Work required: The response must consist of the lines below from the one with "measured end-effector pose" through the one with "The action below", exactly as they appear and with both ends kept.
Segment Start: Input material
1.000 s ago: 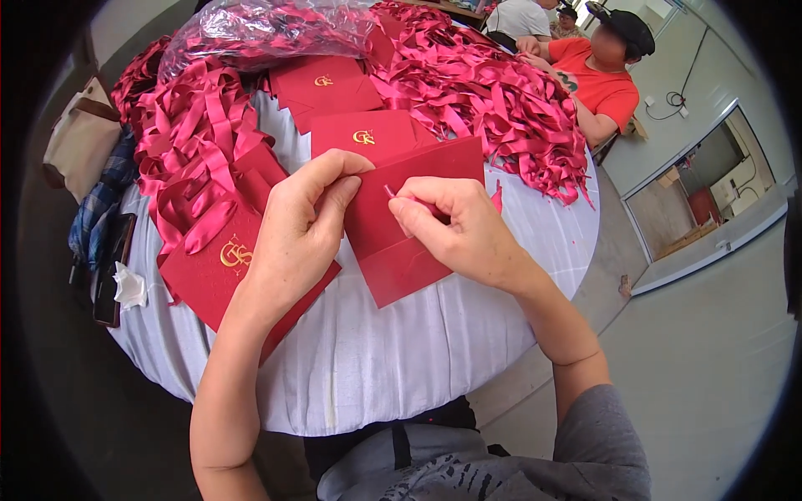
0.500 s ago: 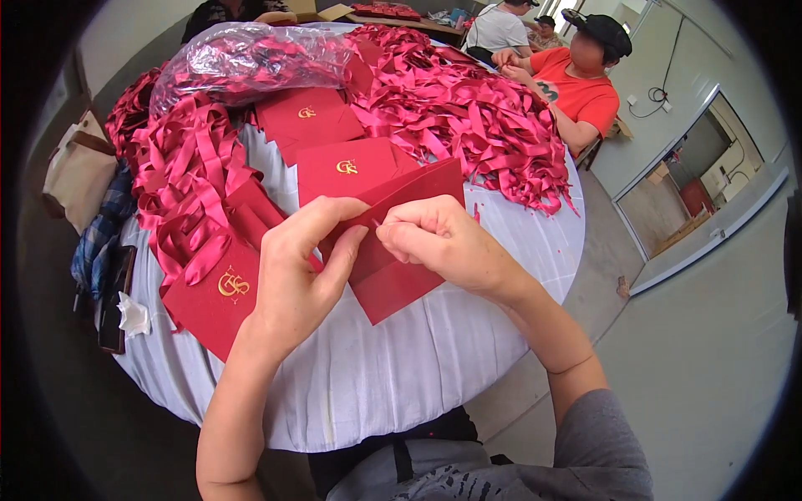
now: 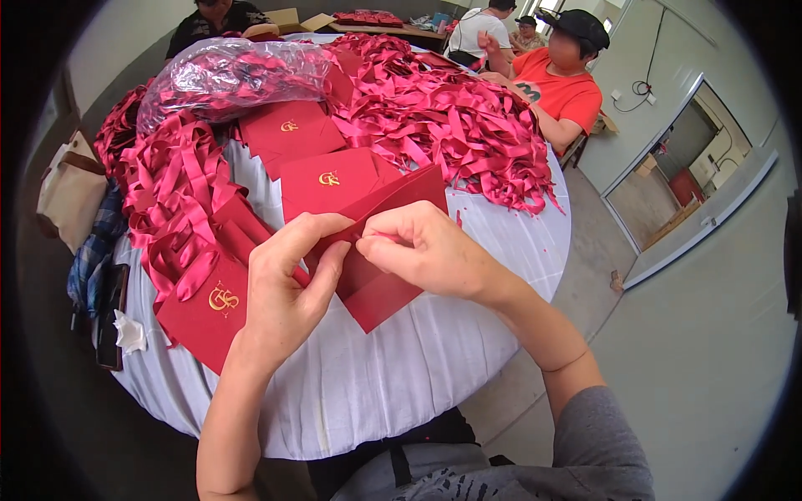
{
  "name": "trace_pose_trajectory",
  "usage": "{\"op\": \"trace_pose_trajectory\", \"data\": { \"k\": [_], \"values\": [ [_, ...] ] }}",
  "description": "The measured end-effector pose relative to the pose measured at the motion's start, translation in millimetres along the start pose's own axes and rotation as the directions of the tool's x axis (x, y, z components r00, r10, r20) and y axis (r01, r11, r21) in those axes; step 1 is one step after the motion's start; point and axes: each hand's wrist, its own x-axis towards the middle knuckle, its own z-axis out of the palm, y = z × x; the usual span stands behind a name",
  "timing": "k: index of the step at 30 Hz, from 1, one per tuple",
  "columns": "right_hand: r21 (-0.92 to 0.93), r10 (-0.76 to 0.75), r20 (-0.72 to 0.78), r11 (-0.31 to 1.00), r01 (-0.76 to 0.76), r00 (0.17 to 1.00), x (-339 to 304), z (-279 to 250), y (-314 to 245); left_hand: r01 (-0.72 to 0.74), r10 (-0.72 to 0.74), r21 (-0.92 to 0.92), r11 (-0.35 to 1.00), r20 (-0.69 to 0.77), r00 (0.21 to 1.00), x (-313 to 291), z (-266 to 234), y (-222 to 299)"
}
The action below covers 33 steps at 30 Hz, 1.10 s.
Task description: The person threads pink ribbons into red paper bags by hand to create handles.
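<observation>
In front of me a dark red paper bag hangs tilted over the near side of the table, its mouth edge facing up. My left hand pinches the bag's edge between thumb and fingers. Beside it, my right hand is closed in a pinch at the same edge, close to the left thumb. A small pinkish bit shows at its fingertips, probably a ribbon end, but most of it is hidden. Another red bag with a gold emblem lies left of my left hand, ribbons on its upper end.
More flat red bags lie beyond my hands. Heaped pink-red ribbons cover the far right, with more ribbons at left and a clear plastic sack behind. A phone and crumpled tissue sit at the left edge. Co-workers sit across.
The view has shifted slightly, so the table's contents sit a little further left. Both hands stay at the bag's edge, with the right fingertips nearer the left thumb. A co-worker's hand has risen.
</observation>
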Motion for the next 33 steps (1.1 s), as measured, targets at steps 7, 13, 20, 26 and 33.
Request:
{"op": "trace_pose_trajectory", "data": {
  "k": [7, 13, 20, 26, 33],
  "values": [
    [-0.178, -0.066, -0.045, 0.982, 0.057, 0.997, -1.8, 2.4, -6.8, 0.02, -0.02, 0.008, 1.0, 0.012, 1.0, -0.5, -1.3, 0.4],
    [-0.14, -0.021, 0.005, 0.99, 0.022, 1.0, -2.3, -1.4, -8.4, -0.015, 0.015, 0.014, 1.0, 0.007, 1.0, -1.6, 3.1, 2.1],
    [-0.226, -0.199, -0.094, 0.959, 0.173, 0.976, -5.5, 5.7, 1.5, -0.032, 0.032, 0.032, 0.999, 0.009, 0.999, 0.7, 1.2, 5.4],
    [-0.719, -0.569, -0.226, 0.645, 0.259, 0.79, -12.1, 7.0, -21.5, -0.13, 0.128, 0.133, 0.983, 0.03, 0.991, 3.0, -9.7, 9.9],
    [-0.502, -0.37, 0.215, 0.752, 0.428, 0.904, 9.5, -27.7, -30.9, -0.23, 0.231, 0.185, 0.955, 0.015, 0.973, -2.5, -3.5, 4.5]
  ]
}}
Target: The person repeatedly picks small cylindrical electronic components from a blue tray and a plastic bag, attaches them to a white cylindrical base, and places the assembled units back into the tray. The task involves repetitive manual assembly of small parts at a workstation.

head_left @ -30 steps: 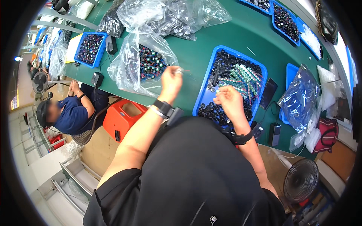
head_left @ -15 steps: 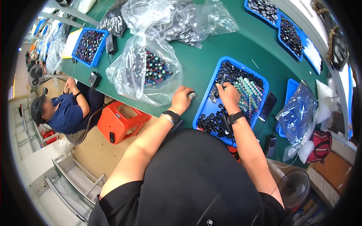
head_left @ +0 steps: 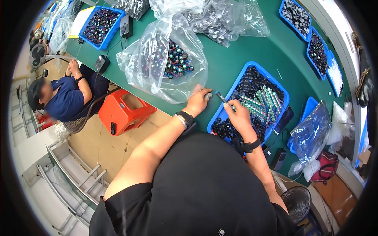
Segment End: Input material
Problem solution:
  "description": "The measured end-effector pose relative to the pose measured at the motion's start, translation in millimetres along the start pose's own axes and rotation as the directions of the tool's x axis (x, y, z components r00, r10, r20) and y axis (r01, r11, r21) in those axes; step 1 is one step after the motion's start; point and axes: each hand's wrist, its own x-axis towards the middle knuckle, its own z-axis out of the palm, y = z × x; the usual span stands behind a name",
  "timing": "k: index of the step at 30 Hz, from 1, one per tuple",
  "columns": "right_hand: r21 (-0.92 to 0.93), r10 (-0.76 to 0.75), r20 (-0.72 to 0.78), r11 (-0.31 to 1.00), r01 (-0.76 to 0.76), r00 (0.17 to 1.00), x (-339 to 304), z (-279 to 250), y (-314 to 245); left_hand: r01 (-0.72 to 0.74), r10 (-0.72 to 0.74), r21 (-0.92 to 0.92), r11 (-0.35 to 1.00), r20 (-0.69 to 0.77), r00 (0.21 to 1.00), x (-313 to 291), z (-266 to 234), y (-222 to 299)"
}
The action below covers 33 steps at 30 Hz, 1.10 s.

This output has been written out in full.